**WHAT YOU NEED TO DO:** Go over the data and keep only the lines that include "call".

**GIVEN DATA:**
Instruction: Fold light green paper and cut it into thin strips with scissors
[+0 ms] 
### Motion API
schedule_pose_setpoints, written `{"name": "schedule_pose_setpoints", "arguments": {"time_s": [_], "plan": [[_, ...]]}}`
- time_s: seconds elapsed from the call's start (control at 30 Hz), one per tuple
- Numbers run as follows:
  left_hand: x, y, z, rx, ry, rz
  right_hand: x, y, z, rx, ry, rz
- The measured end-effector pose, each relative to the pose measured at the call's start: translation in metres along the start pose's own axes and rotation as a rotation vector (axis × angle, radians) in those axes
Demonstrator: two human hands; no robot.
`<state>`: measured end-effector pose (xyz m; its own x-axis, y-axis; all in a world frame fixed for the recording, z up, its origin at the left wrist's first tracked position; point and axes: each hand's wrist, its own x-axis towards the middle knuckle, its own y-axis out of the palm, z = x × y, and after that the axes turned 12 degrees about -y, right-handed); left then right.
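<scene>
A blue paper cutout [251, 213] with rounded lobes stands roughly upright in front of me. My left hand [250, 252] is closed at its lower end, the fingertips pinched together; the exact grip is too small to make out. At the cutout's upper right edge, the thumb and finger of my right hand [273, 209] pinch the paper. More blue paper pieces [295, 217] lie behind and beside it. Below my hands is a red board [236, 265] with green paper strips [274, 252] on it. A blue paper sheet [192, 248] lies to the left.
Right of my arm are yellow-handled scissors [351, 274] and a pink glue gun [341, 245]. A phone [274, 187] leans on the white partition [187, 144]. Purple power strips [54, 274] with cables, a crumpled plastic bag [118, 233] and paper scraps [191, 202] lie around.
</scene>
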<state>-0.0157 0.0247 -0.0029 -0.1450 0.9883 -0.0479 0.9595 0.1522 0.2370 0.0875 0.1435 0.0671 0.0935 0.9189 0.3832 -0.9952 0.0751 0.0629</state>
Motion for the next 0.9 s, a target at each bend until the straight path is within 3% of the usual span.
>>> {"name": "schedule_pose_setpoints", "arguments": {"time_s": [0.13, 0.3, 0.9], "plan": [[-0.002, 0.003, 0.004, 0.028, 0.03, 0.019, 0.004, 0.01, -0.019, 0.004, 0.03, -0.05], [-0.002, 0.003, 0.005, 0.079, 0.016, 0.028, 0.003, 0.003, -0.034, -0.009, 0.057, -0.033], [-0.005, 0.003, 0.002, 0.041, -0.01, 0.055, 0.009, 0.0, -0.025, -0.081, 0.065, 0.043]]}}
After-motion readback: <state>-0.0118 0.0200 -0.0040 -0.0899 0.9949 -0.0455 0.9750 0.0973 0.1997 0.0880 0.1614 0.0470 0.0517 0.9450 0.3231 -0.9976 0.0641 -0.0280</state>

**REPLY:**
- time_s: seconds elapsed from the call's start (control at 30 Hz), one per tuple
- The measured end-effector pose, each relative to the pose measured at the call's start: translation in metres along the start pose's own axes and rotation as a rotation vector (axis × angle, radians) in those axes

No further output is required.